• Task details: Give back exactly the lines of the material below that start at the line containing "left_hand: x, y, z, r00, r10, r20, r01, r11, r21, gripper" and end at the line containing "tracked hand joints", and no others.
== Available data ==
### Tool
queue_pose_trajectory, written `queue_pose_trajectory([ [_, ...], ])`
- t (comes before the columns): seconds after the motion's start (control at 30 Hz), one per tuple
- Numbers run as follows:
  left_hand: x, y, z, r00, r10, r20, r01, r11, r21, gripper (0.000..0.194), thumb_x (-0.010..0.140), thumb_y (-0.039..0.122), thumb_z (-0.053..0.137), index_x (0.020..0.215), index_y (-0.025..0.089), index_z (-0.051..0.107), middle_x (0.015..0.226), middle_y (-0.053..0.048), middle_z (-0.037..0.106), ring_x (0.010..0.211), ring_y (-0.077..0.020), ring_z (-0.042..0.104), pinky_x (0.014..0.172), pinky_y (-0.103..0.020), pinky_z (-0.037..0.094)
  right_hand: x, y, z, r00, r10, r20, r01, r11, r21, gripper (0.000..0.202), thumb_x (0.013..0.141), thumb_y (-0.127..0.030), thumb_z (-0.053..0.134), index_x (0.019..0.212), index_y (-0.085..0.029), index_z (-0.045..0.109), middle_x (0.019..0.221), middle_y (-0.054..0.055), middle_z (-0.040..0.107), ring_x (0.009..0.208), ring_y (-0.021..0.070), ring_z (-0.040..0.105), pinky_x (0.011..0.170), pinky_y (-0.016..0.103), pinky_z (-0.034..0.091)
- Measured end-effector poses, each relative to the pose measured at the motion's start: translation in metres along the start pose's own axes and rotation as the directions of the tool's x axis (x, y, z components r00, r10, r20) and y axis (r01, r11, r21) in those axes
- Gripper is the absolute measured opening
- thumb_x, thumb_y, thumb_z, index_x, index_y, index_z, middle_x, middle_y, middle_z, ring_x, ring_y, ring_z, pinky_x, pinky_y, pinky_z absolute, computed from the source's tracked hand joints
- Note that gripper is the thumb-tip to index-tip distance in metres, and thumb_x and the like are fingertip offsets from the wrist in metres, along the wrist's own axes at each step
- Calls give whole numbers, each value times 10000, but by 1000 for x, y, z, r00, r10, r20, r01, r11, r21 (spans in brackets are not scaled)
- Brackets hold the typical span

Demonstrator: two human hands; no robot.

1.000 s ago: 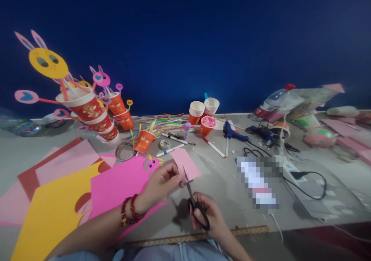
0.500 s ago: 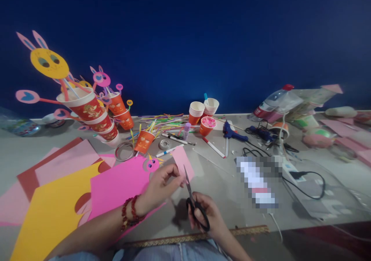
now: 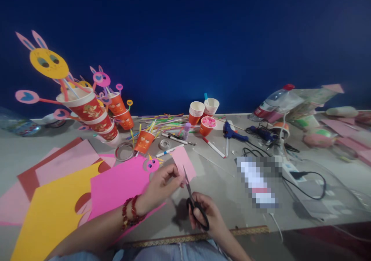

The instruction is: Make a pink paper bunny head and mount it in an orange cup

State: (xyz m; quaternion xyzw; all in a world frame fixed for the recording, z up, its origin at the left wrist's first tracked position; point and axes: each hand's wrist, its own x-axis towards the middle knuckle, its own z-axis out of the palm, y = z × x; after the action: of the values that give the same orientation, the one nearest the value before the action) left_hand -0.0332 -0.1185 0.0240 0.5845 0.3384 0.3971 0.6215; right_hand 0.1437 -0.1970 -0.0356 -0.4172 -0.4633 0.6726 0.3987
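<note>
Between thumb and fingers, my left hand (image 3: 164, 181) pinches the lower edge of a light pink paper piece (image 3: 183, 158). My right hand (image 3: 207, 210) grips black-handled scissors (image 3: 189, 189), fingers in the loops. The blades point up and away from me and lie over the lower part of the light pink paper, near my left fingertips. Beneath my left wrist spreads a bright pink sheet (image 3: 118, 187). A small pink paper face (image 3: 152, 165) with blue eyes and a yellow crown-like trim lies just beyond that hand.
Stacked cups (image 3: 95, 114) with paper rabbit figures rise at the left, beyond a cut yellow sheet (image 3: 55, 203). A blue glue gun (image 3: 234, 134), a blurred-out device (image 3: 257, 181) and cables lie right. A bottle (image 3: 269, 102) leans by the back wall.
The light pink paper has shifted slightly to the right at its far side. Both hands and the scissors hold almost the same place.
</note>
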Motion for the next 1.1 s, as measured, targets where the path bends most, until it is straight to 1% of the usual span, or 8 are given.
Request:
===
• Task result:
  left_hand: x, y, z, r00, r10, r20, r01, r11, r21, gripper (0.000..0.194), thumb_x (-0.010..0.140), thumb_y (-0.039..0.122), thumb_z (-0.053..0.137), index_x (0.020..0.215), index_y (-0.025..0.089), index_z (-0.051..0.107), middle_x (0.015..0.226), middle_y (-0.053..0.048), middle_z (-0.037..0.106), ring_x (0.010..0.211), ring_y (-0.077..0.020), ring_z (-0.042..0.104), pinky_x (0.014..0.172), pinky_y (-0.103..0.020), pinky_z (-0.037..0.094)
  right_hand: x, y, z, r00, r10, r20, r01, r11, r21, gripper (0.000..0.202), thumb_x (0.013..0.141), thumb_y (-0.127..0.030), thumb_z (-0.053..0.134), index_x (0.019..0.212), index_y (-0.085..0.029), index_z (-0.045..0.109), middle_x (0.019..0.221), middle_y (-0.054..0.055), middle_z (-0.040..0.107), ring_x (0.009..0.208), ring_y (-0.021..0.070), ring_z (-0.040..0.105), pinky_x (0.011..0.170), pinky_y (-0.016..0.103), pinky_z (-0.034..0.091)
- Measured end-effector poses, each relative to the pose measured at the motion's start: translation in metres along the start pose's own axes and rotation as the directions of the tool's x axis (x, y, z components r00, r10, r20) and y axis (r01, r11, r21) in those axes
- Gripper is the absolute measured opening
- thumb_x, thumb_y, thumb_z, index_x, index_y, index_z, middle_x, middle_y, middle_z, ring_x, ring_y, ring_z, pinky_x, pinky_y, pinky_z absolute, computed from the source's tracked hand joints

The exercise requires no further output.